The second is that by opening it up to all countries, we would unfortunately and inevitably receive a large number of low-quality responses from click-farm-esque operations in India, China, etc. who try to game mTurk. You mentioned SoundOut before, which uses SliceThePie for their reviews – according to Alexa.com, around 20% of SliceThePie’s traffic comes from Kazakhstan. I don’t know about you, but my band’s marketing efforts aren’t really based around selling to people in Kazakhstan, so why would I want 20% of my responses from there? To ensure high quality responses, we’re keeping responders US-only for now.
One thing remains the same across both services: the reviewers can be brutal!
What I thought was the “hit single” from my upcoming EP scored a mere 5.4 out of 10, so I tried again with another track, which managed a 6.3. At that point, I was officially addicted, so I tried a third song, which scored a 6.0.
Here’s my highest scoring track and how it fared:
Some sample responses at both ends of the cruelty spectrum:
“I immediately thought of Napoleon Dynamite when I heard the beginning of the song. After it progressed, I couldn’t really take it seriously. I felt like it would be on an SNL skit.”
“Really don’t like the fluctuations in the singer’s voice. I don’t know if that was auto-tuning, but it just makes it sound whiny at those parts. Lyrics were on the poor side of mediocre, beat was generic synth-pop. Overall quite uninspired.”
“I like electronic music, and this song has a nice upbeat feeling to it! I also like the lyrics and the vocalist’s delivery; his voice works very well with the notes in the instrumental, and it all blends together nicely.”
“Felt familiar enough to what’s on the radio now, but also had enough distinction and character to break it out of the run-of-the-mill radio mode. It’s hard to imagine getting tired of hearing this on the radio, because it both calms and makes happy at the same time.”
Check out the entire report here.
Bottom line, I’m impressed. And hooked.
This is the best market research for musicians I’ve seen yet. I like the service so much that I asked for an affiliate link, which Alex was gracious enough to provide. You can support this site and get a 30% discount on all reports when you use AudioKite coupon code AK-PASSIVEPROMOTION.
I’ll close with my favorite reviewer comment:
“I want to say this is the third Color Theory song I’ve heard thanks to AudioKite? I really loved the lyrics, they painted such a great picture in my mind. At this rate I might just end up a Color Theory fan despite my initial misgivings.”

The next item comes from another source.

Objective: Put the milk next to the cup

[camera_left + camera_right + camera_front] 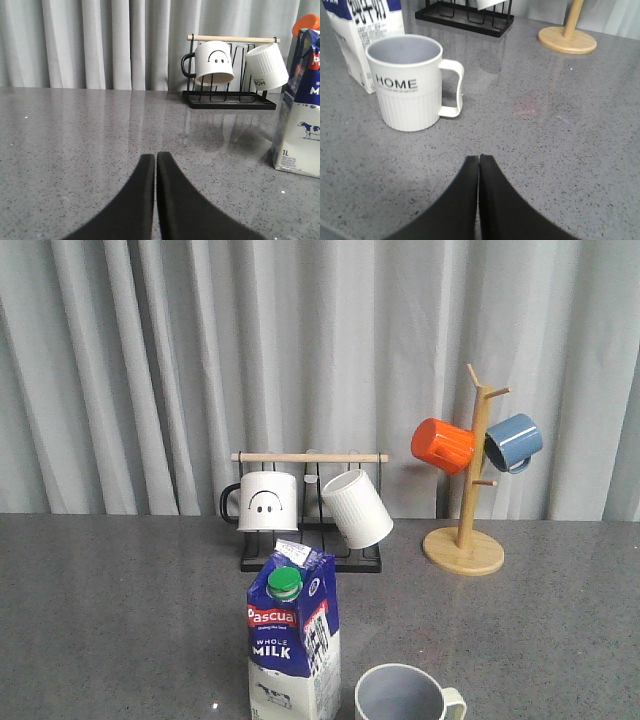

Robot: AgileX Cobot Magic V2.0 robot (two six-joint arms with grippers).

Today AudioKite relaunched, with a complete overhaul of the user interface, and plenty of new features, including:
- More report options. You can select as few as 50 listeners, all the way up to 500, and require them to listen to as much of the track as you’d like.
- Custom reports. Fine-tune your report with transparent pricing that adjusts on the fly based on the options you select.

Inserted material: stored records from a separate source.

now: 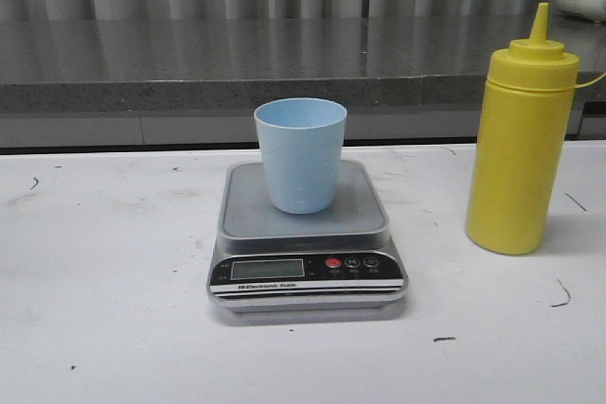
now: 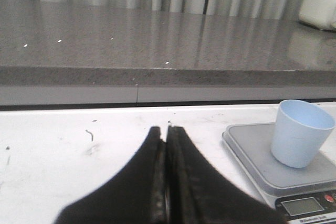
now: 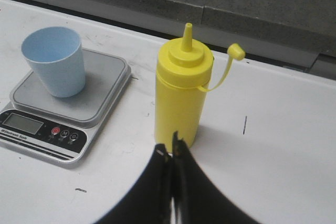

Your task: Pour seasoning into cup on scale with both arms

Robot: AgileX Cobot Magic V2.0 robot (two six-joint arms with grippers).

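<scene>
The seasoning bottle (image 1: pixel 522 149) is tall, made of yellow plastic with a smooth and slightly matte surface. It has a round body, a wider screw cap and a pointed nozzle on top. In the right wrist view a small yellow tip cap (image 3: pixel 236 52) hangs free beside the bottle on a thin strap, so the nozzle is uncovered. The bottle stands upright on the white table (image 1: pixel 104 300), to the right of the scale (image 1: pixel 307 238) and apart from it.

The cup (image 1: pixel 300 154) is pale blue plastic, tapered, smooth, without handle. It stands upright on the steel platform of the scale, towards the back of it. The platform is a rounded square with a dull grey shine; the front panel is black with a grey display, one red button and two dark buttons.

The table is white with small dark scratches. Behind it runs a grey speckled counter (image 1: pixel 189 68).

The left gripper (image 2: pixel 167 145) has its black fingers pressed together, holding nothing, near the scale. The right gripper (image 3: pixel 172 150) is also pressed together and empty, just before the bottle
</scene>
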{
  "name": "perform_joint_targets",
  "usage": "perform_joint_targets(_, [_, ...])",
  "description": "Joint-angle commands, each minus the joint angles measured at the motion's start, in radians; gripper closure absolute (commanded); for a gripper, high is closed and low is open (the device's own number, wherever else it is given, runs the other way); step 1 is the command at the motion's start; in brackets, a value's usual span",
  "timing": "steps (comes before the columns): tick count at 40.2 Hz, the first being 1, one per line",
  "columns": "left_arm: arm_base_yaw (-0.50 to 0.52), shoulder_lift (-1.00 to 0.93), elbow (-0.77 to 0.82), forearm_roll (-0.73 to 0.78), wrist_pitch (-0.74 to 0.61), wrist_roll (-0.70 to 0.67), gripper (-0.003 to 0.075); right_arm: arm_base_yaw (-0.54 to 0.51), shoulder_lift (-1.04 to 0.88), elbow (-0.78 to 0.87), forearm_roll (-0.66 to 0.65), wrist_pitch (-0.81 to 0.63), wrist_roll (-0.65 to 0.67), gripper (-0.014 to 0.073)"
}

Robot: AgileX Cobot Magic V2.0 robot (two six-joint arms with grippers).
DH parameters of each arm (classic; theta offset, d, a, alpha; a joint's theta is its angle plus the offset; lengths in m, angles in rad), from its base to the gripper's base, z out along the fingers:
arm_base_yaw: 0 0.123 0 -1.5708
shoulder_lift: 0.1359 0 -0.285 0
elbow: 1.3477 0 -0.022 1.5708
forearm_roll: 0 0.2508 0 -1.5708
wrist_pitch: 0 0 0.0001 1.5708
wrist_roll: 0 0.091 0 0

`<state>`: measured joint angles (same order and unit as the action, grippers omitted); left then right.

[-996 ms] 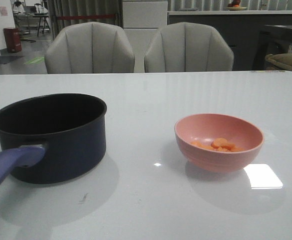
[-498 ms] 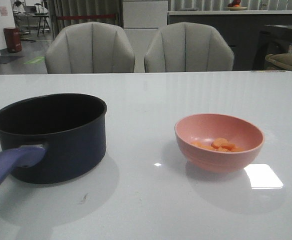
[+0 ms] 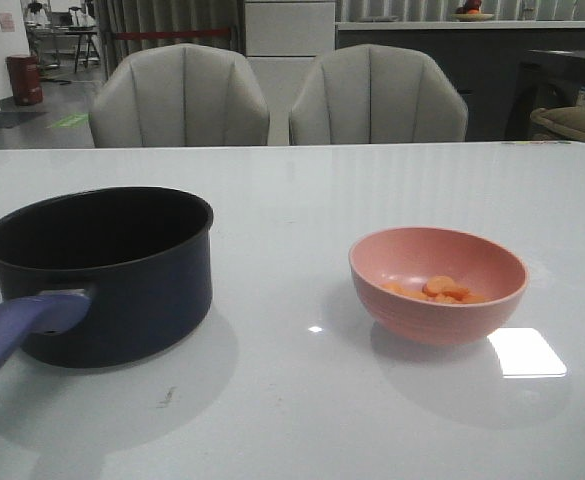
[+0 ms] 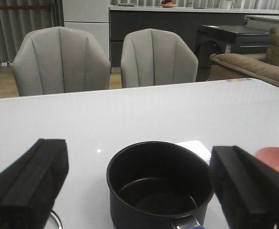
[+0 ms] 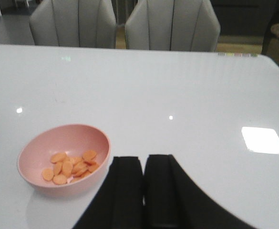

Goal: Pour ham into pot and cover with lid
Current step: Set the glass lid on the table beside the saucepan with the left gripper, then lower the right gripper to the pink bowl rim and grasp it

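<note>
Nothing poured yet: ham [image 3: 442, 290] lay in pink bowl [image 3: 438, 285], right of empty pot [image 3: 102, 275]. Left pincer [image 4: 139, 191] spread wide near pot, right pincer [image 5: 144, 191] closed, empty. Next, probably: right pincer opened, took bowl rim.

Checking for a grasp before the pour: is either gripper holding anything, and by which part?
Nothing is held: left gripper open behind the pot, right gripper shut and empty.

The left claw [image 4: 139, 191] has two matte black, blocky fingers [image 4: 27, 188] with squared edges and flat faces. The right claw [image 5: 143, 191] has the same black finish, its fingers [image 5: 122, 191] broadening toward six o'clock; they look smooth and unmarked, though the picture is soft.
</note>
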<state>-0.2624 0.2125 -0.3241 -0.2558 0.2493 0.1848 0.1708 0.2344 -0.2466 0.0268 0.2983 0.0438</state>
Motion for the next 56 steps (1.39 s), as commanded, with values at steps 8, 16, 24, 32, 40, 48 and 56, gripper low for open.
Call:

- Partner opportunities. If your track scores high enough, you can forward it to AudioKite’s partners for promotional opportunities, blogs, A&R, etc. There is no extra charge, and AudioKite doesn’t get paid for the referral.
Reports have been completely redesigned, with way too many improvements to detail here. The redesign affects all reports, old and new, so if you’ve ever ordered a report, log in and take a look!

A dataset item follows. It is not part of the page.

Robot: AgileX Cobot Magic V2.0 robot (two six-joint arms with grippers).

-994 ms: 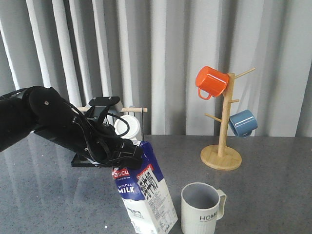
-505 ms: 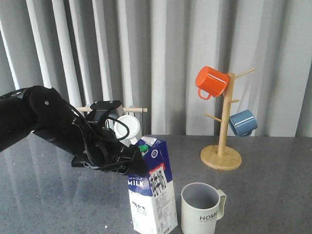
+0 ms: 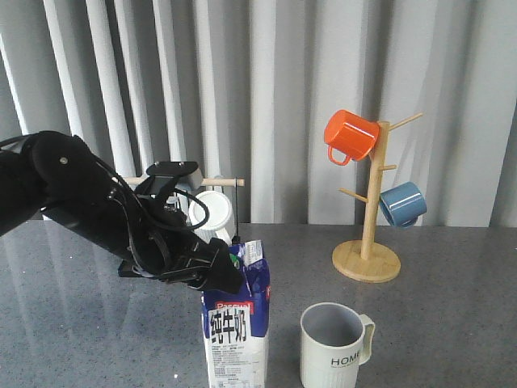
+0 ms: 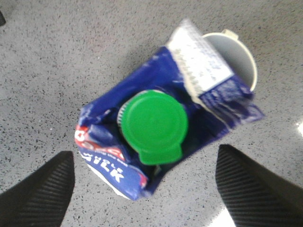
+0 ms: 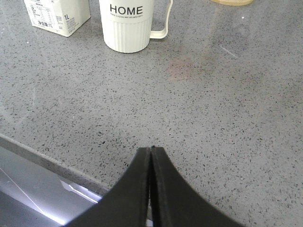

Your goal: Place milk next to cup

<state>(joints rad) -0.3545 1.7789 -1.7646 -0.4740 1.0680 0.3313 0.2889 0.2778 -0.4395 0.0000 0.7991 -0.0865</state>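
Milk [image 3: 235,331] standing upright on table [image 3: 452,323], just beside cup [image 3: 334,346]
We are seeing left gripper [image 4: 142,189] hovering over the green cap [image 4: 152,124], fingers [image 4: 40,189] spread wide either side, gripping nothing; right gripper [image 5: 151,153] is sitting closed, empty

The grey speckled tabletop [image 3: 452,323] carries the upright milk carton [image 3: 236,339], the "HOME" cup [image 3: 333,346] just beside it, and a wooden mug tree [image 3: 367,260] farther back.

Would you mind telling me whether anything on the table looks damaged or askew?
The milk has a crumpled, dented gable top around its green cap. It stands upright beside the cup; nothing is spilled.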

Now you can view each individual reviewer’s complete scores and comments, including how long they listened to your track – and contrast that with the last 10 scores they gave, the average score they give, and the average length of time they listen to a track.
Full details at the Audiokite blog.
Have you tried AudioKite? What did you think? Any other options out there beyond SoundOut? Let’s talk about it in the comments!